▸ EXERCISE OBJECTIVE: Return the whole listing, keeping every character the same.

▸ SUPPLIED INFORMATION:

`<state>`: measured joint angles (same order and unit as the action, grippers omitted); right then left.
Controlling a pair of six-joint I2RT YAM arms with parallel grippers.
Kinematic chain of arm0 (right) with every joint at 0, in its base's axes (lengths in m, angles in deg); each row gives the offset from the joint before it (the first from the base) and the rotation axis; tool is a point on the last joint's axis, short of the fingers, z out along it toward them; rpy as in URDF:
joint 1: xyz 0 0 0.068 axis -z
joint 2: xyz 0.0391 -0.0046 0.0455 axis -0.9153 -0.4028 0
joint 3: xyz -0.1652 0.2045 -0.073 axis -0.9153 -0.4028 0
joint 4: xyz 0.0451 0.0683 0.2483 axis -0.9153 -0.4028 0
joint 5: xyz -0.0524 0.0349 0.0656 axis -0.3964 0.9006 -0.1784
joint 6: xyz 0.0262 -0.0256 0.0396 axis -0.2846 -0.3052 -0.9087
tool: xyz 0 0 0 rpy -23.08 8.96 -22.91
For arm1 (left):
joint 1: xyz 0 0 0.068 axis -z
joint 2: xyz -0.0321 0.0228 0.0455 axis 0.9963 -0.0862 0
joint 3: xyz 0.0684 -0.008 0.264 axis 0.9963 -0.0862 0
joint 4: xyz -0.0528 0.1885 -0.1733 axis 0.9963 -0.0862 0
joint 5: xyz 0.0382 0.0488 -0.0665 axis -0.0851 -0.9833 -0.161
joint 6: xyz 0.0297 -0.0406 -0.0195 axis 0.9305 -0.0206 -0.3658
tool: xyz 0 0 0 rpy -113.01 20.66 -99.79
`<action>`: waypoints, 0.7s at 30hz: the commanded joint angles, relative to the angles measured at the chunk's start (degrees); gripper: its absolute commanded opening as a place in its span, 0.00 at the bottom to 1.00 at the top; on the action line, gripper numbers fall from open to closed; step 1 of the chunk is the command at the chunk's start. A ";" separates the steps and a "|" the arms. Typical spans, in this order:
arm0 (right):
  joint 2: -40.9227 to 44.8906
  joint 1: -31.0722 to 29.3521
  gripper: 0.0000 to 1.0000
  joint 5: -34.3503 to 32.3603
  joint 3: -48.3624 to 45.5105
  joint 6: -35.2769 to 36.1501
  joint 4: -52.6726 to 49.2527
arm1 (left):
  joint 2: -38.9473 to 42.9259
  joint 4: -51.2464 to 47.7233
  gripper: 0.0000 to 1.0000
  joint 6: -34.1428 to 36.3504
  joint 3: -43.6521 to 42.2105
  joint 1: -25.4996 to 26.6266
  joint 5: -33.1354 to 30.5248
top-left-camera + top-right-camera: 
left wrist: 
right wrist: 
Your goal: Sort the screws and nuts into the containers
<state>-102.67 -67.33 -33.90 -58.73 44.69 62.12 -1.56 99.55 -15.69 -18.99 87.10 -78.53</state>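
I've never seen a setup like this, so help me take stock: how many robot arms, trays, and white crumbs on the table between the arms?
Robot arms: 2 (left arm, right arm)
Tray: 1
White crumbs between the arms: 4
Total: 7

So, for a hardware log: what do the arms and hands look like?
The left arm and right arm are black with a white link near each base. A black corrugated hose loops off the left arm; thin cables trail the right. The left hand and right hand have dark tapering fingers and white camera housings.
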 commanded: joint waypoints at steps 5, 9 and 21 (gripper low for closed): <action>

▸ REPLY:
`<state>`: measured joint angles (same order and unit as the action, grippers omitted); right then left.
Controlling a pair of six-joint I2RT YAM arms with parallel grippers.
Kinematic chain of arm0 (right) with every joint at 0, in its base's axes (lengths in m, angles in deg); each row gives the offset from the joint before it (the first from the base) and the rotation axis; tool is a point on the last joint's axis, short of the fingers, z out along it toward them; rpy as in URDF:
joint 1: xyz 0 0 0.068 axis -z
joint 2: xyz 0.0391 -0.0046 0.0455 axis -0.9153 -0.4028 0
joint 3: xyz -0.1652 0.2045 -0.073 axis -0.9153 -0.4028 0
joint 4: xyz 0.0451 0.0683 0.2483 axis -0.9153 -0.4028 0
joint 5: xyz -0.0524 0.0349 0.0656 axis -0.3964 0.9006 -0.1784
joint 6: xyz 0.0262 -0.0256 0.0396 axis -0.2846 -0.3052 -0.9087
tool: xyz 0 0 0 rpy -23.08 8.96 -22.91
For arm1 (left):
joint 1: xyz 0 0 0.068 axis -z
joint 2: xyz -0.0321 0.0228 0.0455 axis 0.9963 -0.0862 0
joint 3: xyz 0.0684 -0.008 0.264 axis 0.9963 -0.0862 0
joint 4: xyz -0.0528 0.1885 -0.1733 axis 0.9963 -0.0862 0
joint 5: xyz 0.0382 0.0488 -0.0665 axis -0.0851 -0.9833 -0.161
joint 6: xyz 0.0297 -0.0406 -0.0195 axis 0.9305 -0.0206 -0.3658
tool: xyz 0 0 0 rpy -113.01 20.66 -99.79
`<action>`: waypoints, 0.7s at 30hz: the commanded joint angles, relative to the angles measured at the chunk's start (degrees); gripper: its absolute commanded opening as a place in its span, 0.00 at the bottom to 1.00 at the top; on the action line, gripper numbers fall from open to closed; step 1 of the chunk is the command at the chunk's start. A ";" separates the steps and a "|" the arms. Typical spans, in this order:
arm0 (right):
  joint 2: -40.9227 to 44.8906
  joint 1: -31.0722 to 29.3521
  gripper: 0.0000 to 1.0000
  joint 5: -34.3503 to 32.3603
  joint 3: -48.3624 to 45.5105
  joint 6: -35.2769 to 36.1501
  joint 4: -52.6726 to 49.2527
arm1 (left):
  joint 2: -38.9473 to 42.9259
  joint 4: -51.2464 to 47.7233
  gripper: 0.0000 to 1.0000
  joint 6: -34.1428 to 36.3504
  joint 3: -43.6521 to 42.2105
  joint 1: -25.4996 to 26.6266
  joint 5: -33.1354 to 30.5248
top-left-camera + top-right-camera: 
left wrist: 
right wrist: 
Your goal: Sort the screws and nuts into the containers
<state>-102.67 -67.33 -33.90 -58.73 44.69 62.12 -1.56 99.55 -15.69 -18.99 87.10 -78.53</state>
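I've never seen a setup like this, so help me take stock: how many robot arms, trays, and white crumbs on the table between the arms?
Robot arms: 2 (left arm, right arm)
Tray: 1
White crumbs between the arms: 4
Total: 7

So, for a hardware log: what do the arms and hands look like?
The left arm and right arm are black with a white link near each base. A black corrugated hose loops off the left arm; thin cables trail the right. The left hand and right hand have dark tapering fingers and white camera housings.
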 commanded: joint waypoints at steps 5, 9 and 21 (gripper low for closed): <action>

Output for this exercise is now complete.